Archive 17/01/2023.

Adding variation to material

smellymumbler

Does anyone have any idea on how to do something like this?

https://www.chrisalbeluhn.com/ut3-adding-variation-to-a-repeating-texture-pattern

JTippetts

A quick overview indicates that they are doing the trick of sampling a texture twice, with different UV scales for each sample, then combining them together. It looks like they sample the floor texture at normal UV and at UV * 4, then multiply again by an arbitrarily-chosen color to try to correct the color which is altered by the multiplication. This technique was discussed somewhat in the old Unreal Engine document about terrain texturing as the Multi-UV mixing technique.

After multi-UV mixing, they then sample another texture, multiply it against the previous result, then they mix this multiply result with the original UV-mixed sample with a mix factor of 0.5

Note that multiplying a texture sample by itself has a tendency to increase the saturation and can potentially reduce the brightness of a texture, hence the constant-color multiplication your linked article performs. Also, while UV-mixing can reduce the occurrence of local repeating patterns, repetition still exists at the level of the larger-scale UV sampling. One way of getting around the color-changing issue is to lerp/mix the multi-UV scale samples, rather than multiply them. For example, here is a texture mult-sampled at 1x and 4x scales then multiplied:

Top left quarter is the base texture at UVx1, top right is UVx4, and bottom half is the result of multiplying them.

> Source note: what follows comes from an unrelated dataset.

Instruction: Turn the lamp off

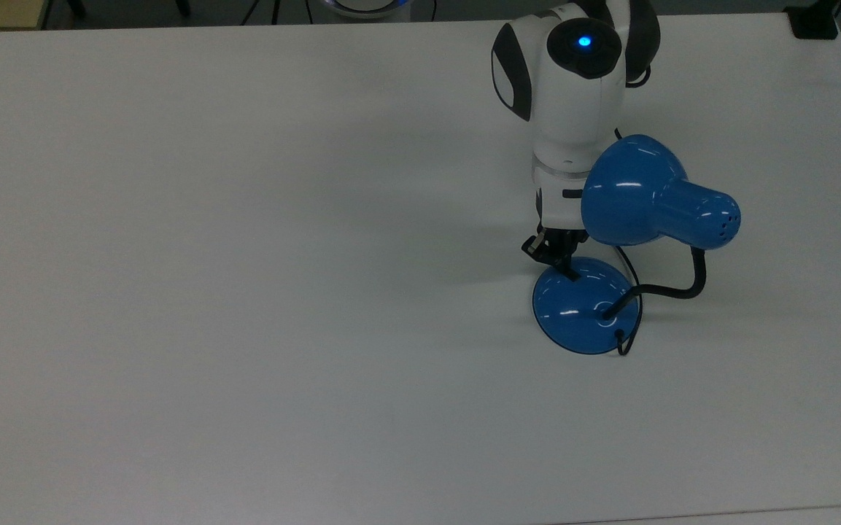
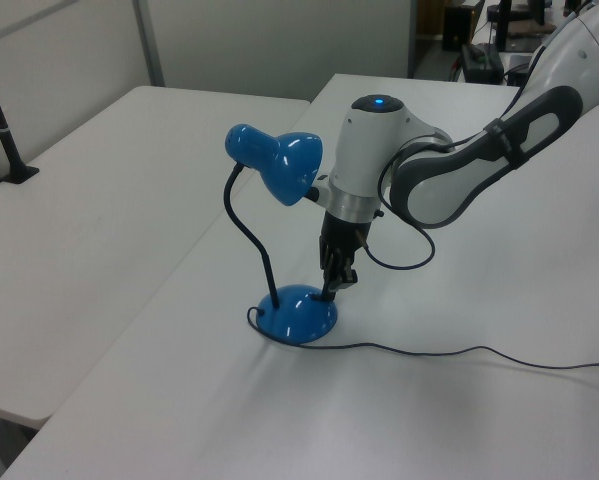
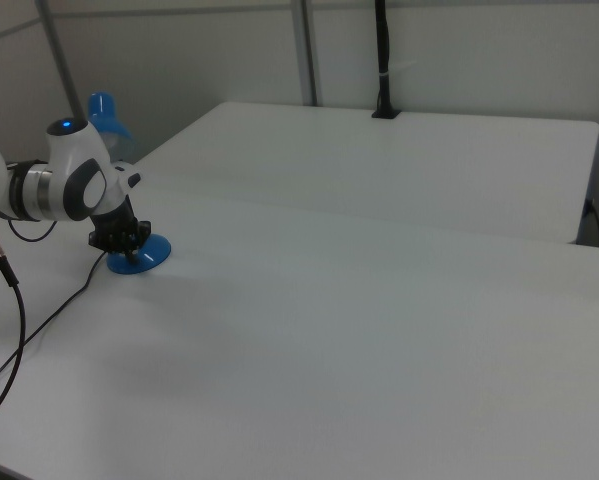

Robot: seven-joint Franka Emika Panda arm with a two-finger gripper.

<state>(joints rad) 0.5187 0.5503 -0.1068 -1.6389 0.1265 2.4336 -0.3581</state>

Now, here is the same texture with a 1/2 mix rather than a multiply:

You can see that this method preserves the overall coloration of the source texture. This is the method that I perform in my terrain editor; you can see some of the results here. If you choose the scale of your larger UV sample carefully, you can use this trick to hide repetition; just be aware that repetition still exists at that larger scale.

Leith

[Repetition still exists at that larger scale] It sure does, I used similar tricks in a realtime terrain painting demo, where you could choose the weights and textures on your brush, but could not avoid the fact that I was still tiling textures in a regular way across the terrain

smellymumbler

That was a very detailed answer, @JTippetts! Thank you so much for the attention and sharing the knowledge.